Movie Review by EDF
Starring: Isabelle Huppert, Benoit Magimel, Annie Girardot
Director: Michael Haneke
Usually when a movie wins the Grand Prix de Jury at the 2001 Cannes Film Festival, there follows some controversy with the movie in question. Last year’s DANCER IN THE DARK starring Bjork was definitely no exception. This year’s winner, THE PIANO TEACHER, also won Best Actress and Best Actor as well for Isabelle Huppert and Benoit Magimel.
Adapted from Elfriede Jelinek’s novel, we follow part of Erika Kohut’s life (Isabelle Huppert), a woman in her late thirties who teaches piano at the Vienna Conservatory. While very dedicated to her love of classical music, she has little else in her life to distract her. She gives her students a hard time if they attempt any of Schubert’s compositions. She feels that their interpretation will not reproduce the emotional content of Schubert and Erika does little to encourage the development of her students. For most of the movie, she comes across as cold and unemotional. Part of the reason for this is that she still lives with her mother (Annie Girardot), a strict Catholic who destroys Erika’s more revealing dresses whenever Erika turns up late from her classes. She is forever giving Erika advice on how to live her life, like she was still a little girl. Maybe she is scared that Erika will find a man and leave her all alone.
For Erika to explore her sexuality, she turns into a voyeur, attending peep shows and spying on couples in the back seat at drive in movies. She does not seem to be too concerned whenever she is found out. Then Walter Klemmer (Benoit Magimel), ten years younger than she, spots her at a piano recital and introduces himself as a “Professor Of Low Voltage”, meaning that he loves the piano. Walter promptly joins her classes hoping to seduce her, but the only obstacle is Erika herself, who does not want him in her class but is outvoted by the rest of the school committee.

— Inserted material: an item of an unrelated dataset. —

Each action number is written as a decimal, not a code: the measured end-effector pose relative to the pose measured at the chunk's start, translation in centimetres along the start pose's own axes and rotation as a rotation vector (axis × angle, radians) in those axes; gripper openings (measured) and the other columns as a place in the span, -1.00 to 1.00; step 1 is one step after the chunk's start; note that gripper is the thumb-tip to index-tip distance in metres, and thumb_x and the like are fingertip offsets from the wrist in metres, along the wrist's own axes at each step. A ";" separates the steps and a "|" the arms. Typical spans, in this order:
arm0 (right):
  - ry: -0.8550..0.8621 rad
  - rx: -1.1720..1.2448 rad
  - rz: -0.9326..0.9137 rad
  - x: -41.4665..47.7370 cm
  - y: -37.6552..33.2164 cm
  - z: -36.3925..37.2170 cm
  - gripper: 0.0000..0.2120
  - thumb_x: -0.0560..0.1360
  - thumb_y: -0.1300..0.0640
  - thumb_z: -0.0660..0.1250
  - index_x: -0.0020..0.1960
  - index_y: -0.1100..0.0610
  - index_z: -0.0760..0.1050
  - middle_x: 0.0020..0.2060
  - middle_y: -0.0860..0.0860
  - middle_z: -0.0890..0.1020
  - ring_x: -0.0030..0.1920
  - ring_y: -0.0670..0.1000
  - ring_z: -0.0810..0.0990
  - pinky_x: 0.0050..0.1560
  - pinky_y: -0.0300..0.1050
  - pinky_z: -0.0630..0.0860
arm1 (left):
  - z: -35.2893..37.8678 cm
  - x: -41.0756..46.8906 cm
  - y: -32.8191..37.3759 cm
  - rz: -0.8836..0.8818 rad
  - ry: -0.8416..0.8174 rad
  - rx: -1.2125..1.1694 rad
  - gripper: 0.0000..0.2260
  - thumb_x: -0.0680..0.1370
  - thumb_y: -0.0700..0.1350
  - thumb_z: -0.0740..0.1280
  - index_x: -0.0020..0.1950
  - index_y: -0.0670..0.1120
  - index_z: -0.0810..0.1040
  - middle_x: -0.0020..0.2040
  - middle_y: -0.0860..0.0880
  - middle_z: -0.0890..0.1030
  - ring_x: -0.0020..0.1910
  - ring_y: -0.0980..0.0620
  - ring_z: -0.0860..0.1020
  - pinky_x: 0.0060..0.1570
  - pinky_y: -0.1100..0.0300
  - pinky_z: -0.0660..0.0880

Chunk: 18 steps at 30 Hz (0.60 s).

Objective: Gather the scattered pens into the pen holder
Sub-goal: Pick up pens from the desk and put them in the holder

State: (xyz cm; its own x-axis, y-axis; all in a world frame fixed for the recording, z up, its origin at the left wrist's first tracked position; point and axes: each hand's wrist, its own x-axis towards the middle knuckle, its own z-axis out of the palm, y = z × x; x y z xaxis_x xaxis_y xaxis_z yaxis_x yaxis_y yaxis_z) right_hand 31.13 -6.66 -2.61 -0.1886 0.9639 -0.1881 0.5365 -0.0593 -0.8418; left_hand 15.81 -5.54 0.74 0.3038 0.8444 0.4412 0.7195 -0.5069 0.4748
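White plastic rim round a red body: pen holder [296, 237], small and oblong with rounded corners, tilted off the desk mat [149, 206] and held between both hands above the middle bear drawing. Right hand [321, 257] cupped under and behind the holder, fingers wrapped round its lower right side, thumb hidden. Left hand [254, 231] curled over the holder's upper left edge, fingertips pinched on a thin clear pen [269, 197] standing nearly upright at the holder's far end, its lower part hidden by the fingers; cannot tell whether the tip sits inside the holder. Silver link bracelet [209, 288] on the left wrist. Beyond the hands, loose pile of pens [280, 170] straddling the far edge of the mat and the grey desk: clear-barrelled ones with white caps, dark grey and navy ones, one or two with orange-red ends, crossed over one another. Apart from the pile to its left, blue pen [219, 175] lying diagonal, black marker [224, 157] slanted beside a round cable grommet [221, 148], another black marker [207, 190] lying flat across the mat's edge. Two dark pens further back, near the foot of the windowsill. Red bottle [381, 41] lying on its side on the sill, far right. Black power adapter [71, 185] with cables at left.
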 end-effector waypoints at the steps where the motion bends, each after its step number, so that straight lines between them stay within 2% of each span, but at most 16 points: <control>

During the first lesson Walter tells Erika that he likes her and that is why he joined her class. Erika ignores what he has just said and tells Walter to continue the lesson or leave. Walter does not give up making advances on Erika but the more she resists, the more Walter wants her. During one tense scene, she manages to take hold of Walter’s desire for her in such a stern way that Walter has trouble controlling himself, even when she is making unreasonable demands on his person. Walter ends up walking away, invigorated, clicking his heels and jumping for joy. She writes a very long letter to instruct Walter what he must do to her if they are to continue. Walter does not understand why she is making these demands and leaves. Erika realizes that the only relationship she has ever had in her life is the one she has with her mother.
The performances are top class for a movie that relies on the cast to produce believable performances. There is nothing glamorous or romantic about the movie. For the most part, the lack of music highlights the bleak nature of Erika’s life. Concert rehearsals and piano lessons are the only scenes that highlight how much of an escape music is for Erika.
If you want to be entertained, this is not for you. As an interesting tale about a woman’s repressed sexual desire, with a strong cast and able direction from Michael Haneke this deserved at least two of the three awards it won at Cannes.